--- DATA EXTRACT ---

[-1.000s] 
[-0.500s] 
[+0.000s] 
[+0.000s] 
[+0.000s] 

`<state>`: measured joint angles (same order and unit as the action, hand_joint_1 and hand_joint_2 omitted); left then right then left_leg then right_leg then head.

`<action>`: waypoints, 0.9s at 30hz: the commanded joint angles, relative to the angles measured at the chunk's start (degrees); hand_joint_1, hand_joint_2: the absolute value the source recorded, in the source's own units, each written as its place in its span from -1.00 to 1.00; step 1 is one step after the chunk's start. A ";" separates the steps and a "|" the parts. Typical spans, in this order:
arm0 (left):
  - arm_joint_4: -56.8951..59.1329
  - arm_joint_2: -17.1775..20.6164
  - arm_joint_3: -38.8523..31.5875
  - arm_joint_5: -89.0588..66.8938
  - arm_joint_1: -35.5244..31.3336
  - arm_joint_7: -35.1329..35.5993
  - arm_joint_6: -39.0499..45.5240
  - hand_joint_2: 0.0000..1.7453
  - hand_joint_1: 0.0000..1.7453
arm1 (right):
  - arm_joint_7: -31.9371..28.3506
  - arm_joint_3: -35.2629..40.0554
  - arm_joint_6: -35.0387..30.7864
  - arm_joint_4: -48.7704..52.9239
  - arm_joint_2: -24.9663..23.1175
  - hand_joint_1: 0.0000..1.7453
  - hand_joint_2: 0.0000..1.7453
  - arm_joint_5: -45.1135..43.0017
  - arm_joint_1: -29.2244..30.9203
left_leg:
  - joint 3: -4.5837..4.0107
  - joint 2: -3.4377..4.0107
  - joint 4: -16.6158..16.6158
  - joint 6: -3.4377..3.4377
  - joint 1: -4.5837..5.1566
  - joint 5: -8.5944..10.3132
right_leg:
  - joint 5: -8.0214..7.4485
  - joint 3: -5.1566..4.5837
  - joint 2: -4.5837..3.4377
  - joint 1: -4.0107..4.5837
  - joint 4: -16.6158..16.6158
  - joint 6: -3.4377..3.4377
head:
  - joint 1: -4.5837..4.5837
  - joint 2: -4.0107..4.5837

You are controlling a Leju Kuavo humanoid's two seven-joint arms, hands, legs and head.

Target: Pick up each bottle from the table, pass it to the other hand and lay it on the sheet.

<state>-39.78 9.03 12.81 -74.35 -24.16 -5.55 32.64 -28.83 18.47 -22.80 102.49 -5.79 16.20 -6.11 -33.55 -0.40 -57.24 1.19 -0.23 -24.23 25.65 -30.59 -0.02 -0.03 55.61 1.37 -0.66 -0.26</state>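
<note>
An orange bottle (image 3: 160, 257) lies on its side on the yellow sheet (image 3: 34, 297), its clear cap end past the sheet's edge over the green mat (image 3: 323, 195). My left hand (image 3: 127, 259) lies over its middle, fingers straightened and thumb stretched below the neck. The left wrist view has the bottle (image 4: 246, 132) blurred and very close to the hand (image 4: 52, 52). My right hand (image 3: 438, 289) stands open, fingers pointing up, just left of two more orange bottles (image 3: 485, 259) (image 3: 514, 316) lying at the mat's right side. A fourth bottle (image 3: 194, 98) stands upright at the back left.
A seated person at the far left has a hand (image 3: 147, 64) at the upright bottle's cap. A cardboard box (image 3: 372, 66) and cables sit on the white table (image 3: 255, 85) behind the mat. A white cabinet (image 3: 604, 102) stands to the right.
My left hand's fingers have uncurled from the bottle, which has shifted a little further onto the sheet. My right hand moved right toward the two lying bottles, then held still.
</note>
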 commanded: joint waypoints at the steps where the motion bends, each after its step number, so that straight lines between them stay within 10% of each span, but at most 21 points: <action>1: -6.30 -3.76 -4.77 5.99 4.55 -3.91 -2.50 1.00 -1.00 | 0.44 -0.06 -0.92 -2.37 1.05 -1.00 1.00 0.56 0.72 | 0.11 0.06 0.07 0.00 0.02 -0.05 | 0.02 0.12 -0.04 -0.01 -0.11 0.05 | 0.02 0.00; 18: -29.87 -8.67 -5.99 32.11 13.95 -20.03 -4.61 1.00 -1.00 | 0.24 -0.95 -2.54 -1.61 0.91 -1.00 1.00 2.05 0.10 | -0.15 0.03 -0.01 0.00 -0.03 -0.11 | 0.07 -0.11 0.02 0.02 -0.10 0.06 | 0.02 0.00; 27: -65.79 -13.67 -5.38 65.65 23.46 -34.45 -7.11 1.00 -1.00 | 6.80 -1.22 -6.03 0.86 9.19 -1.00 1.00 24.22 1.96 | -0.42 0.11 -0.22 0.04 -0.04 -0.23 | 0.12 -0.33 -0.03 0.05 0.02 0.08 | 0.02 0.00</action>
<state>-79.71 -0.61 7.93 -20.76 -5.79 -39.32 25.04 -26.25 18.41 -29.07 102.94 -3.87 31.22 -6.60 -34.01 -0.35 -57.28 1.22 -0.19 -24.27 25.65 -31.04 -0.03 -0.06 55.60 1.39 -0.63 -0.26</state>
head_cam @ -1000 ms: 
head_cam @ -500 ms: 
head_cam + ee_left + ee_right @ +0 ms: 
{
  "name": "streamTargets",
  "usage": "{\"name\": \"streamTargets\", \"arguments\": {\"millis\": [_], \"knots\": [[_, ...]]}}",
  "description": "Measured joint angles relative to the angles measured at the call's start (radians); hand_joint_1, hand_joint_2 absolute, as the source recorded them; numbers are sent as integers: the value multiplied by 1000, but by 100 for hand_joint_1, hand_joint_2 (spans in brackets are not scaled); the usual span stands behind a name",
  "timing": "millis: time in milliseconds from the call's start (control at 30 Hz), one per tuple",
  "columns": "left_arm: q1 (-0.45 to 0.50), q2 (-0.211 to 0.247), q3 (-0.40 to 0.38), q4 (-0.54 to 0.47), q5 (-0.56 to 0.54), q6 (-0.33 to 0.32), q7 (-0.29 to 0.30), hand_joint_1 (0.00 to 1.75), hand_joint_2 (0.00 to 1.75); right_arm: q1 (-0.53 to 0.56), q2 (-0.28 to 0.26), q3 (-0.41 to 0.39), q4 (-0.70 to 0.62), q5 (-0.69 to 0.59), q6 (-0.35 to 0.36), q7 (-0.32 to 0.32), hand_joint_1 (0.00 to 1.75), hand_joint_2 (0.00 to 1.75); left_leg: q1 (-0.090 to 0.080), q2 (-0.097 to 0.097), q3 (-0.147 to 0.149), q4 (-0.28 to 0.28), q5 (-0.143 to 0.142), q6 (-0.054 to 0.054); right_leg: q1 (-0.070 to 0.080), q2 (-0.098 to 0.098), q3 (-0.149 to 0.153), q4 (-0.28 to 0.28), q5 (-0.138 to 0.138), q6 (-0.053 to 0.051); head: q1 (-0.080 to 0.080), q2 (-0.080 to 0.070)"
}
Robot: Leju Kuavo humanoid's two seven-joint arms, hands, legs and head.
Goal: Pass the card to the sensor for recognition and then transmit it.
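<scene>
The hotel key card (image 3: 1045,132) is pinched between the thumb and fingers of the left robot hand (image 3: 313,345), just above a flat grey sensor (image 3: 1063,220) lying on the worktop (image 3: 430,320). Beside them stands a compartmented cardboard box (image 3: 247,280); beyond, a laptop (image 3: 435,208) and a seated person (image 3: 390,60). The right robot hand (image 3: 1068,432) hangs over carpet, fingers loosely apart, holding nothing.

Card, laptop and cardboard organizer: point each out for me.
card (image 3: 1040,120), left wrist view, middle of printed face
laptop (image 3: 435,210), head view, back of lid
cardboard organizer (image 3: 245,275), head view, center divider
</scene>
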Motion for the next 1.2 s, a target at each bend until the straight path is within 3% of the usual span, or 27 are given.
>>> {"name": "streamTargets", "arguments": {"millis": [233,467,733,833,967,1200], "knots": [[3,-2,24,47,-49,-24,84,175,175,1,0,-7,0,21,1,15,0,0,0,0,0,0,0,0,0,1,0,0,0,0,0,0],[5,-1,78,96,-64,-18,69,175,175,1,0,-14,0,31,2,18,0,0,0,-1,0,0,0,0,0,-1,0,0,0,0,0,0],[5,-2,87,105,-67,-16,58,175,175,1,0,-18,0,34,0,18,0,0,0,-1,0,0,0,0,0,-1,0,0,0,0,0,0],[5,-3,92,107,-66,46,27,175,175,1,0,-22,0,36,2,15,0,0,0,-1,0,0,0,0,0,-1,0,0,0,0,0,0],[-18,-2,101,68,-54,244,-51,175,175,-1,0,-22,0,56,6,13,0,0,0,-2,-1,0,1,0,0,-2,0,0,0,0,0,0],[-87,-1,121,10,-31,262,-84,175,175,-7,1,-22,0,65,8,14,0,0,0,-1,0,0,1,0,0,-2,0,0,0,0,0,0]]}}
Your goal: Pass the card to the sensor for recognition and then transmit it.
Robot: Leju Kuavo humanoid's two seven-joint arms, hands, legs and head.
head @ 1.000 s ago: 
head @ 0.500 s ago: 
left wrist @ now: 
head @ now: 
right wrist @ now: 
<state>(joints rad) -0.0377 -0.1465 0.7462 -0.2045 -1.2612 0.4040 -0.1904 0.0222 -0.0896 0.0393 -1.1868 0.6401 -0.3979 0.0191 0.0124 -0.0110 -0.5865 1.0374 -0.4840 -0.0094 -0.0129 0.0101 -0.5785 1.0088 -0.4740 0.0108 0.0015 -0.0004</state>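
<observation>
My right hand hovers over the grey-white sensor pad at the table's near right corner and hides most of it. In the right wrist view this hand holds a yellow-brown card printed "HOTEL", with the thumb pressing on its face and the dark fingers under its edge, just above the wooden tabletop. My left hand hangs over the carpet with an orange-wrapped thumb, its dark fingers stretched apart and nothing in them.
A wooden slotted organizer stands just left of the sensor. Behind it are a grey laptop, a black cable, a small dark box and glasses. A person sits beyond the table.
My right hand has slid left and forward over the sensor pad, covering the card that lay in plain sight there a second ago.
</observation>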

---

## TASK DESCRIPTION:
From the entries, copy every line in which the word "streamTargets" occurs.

## RESULT OF THE EXERCISE:
  "name": "streamTargets",
  "usage": "{\"name\": \"streamTargets\", \"arguments\": {\"millis\": [_], \"knots\": [[_, ...]]}}",
>>> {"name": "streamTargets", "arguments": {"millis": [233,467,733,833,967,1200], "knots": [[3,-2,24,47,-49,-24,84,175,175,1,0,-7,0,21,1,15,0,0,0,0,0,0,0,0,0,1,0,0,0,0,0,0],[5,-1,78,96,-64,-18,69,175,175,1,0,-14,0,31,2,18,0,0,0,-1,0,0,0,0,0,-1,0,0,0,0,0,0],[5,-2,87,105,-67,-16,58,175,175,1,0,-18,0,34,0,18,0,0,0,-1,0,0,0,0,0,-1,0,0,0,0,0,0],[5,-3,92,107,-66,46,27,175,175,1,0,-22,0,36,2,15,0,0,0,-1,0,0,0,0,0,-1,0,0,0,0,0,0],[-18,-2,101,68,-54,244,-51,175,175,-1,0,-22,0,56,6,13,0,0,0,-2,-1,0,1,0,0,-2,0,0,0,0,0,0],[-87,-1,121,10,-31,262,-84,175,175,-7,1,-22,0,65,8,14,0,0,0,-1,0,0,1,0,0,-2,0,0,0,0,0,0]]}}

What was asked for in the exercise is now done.